Exercise >>
Whenever a line below holds the word "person", count it; then give the total and nothing else.

Source data Start Marker

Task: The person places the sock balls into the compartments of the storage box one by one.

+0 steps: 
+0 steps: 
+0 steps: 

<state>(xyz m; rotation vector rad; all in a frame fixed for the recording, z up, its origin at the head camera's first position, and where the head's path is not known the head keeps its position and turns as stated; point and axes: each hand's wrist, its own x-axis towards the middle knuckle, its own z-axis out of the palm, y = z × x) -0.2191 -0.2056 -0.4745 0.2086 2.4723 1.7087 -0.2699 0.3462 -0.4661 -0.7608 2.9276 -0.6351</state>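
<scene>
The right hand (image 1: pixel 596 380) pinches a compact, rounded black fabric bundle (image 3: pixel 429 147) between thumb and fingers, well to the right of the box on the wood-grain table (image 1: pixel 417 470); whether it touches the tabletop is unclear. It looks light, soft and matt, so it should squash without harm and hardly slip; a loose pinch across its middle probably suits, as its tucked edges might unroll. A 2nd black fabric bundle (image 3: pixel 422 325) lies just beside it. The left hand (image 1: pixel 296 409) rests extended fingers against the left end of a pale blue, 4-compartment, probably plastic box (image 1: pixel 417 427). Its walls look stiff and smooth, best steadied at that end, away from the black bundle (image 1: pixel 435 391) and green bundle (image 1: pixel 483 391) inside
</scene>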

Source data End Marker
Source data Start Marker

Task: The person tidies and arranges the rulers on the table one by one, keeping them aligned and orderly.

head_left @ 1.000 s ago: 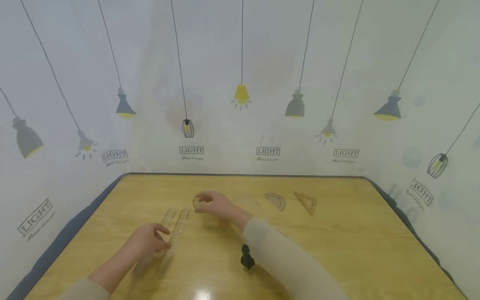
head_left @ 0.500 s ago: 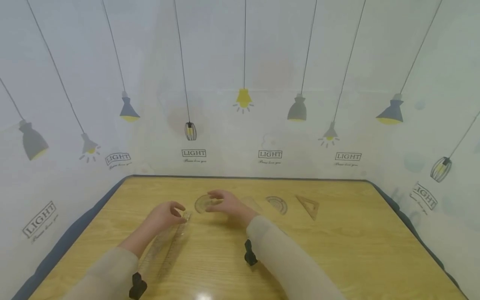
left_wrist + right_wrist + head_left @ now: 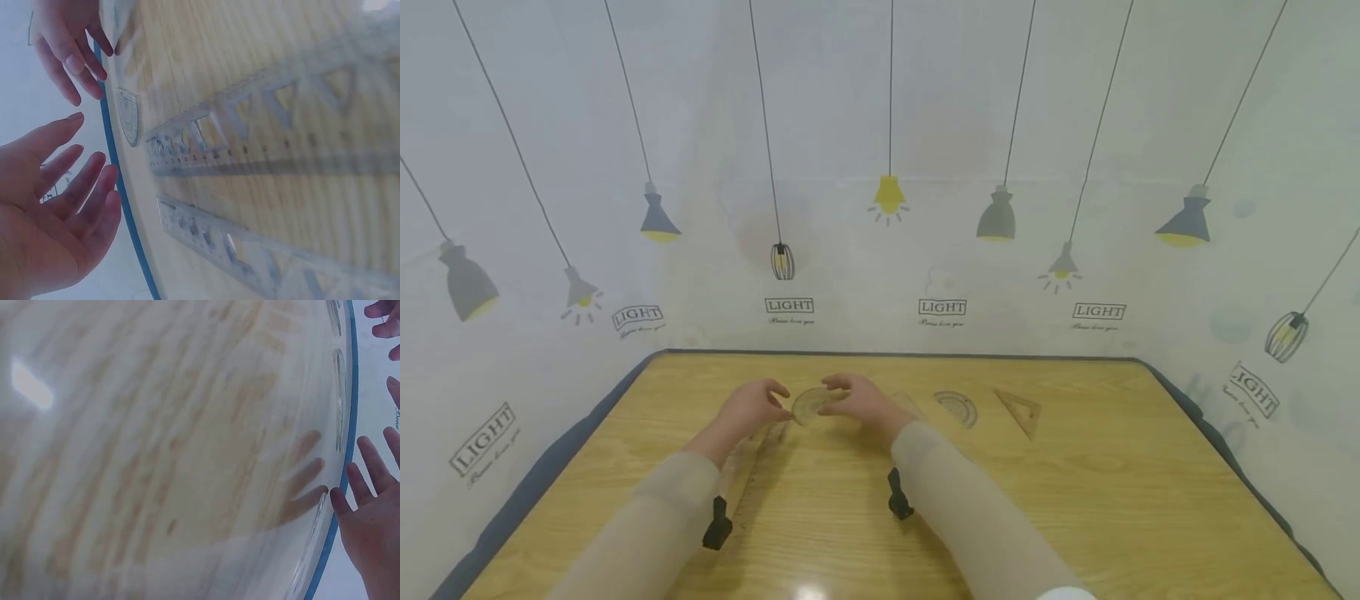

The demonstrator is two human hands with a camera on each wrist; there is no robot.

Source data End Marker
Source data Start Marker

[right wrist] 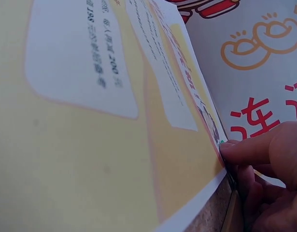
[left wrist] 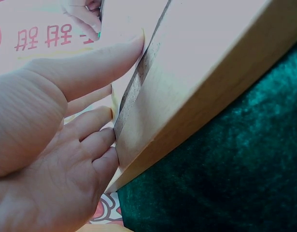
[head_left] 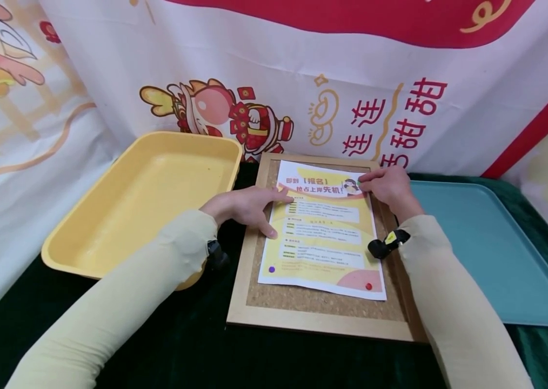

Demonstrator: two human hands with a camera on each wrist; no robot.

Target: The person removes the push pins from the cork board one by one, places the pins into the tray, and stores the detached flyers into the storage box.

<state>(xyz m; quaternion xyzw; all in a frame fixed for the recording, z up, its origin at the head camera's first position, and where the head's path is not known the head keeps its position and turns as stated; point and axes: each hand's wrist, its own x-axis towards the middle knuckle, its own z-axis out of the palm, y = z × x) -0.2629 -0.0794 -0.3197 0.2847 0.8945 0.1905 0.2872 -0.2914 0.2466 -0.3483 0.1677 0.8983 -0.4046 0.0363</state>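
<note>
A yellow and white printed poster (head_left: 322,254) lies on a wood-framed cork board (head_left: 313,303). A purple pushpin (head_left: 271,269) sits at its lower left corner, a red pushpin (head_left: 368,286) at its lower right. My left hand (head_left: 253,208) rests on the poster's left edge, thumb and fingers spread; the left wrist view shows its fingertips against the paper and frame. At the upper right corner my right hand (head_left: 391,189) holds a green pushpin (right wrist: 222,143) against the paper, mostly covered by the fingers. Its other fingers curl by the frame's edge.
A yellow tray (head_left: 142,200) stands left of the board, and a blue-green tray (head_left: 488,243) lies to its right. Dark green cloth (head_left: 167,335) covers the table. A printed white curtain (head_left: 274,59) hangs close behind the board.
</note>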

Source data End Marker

Response >>
3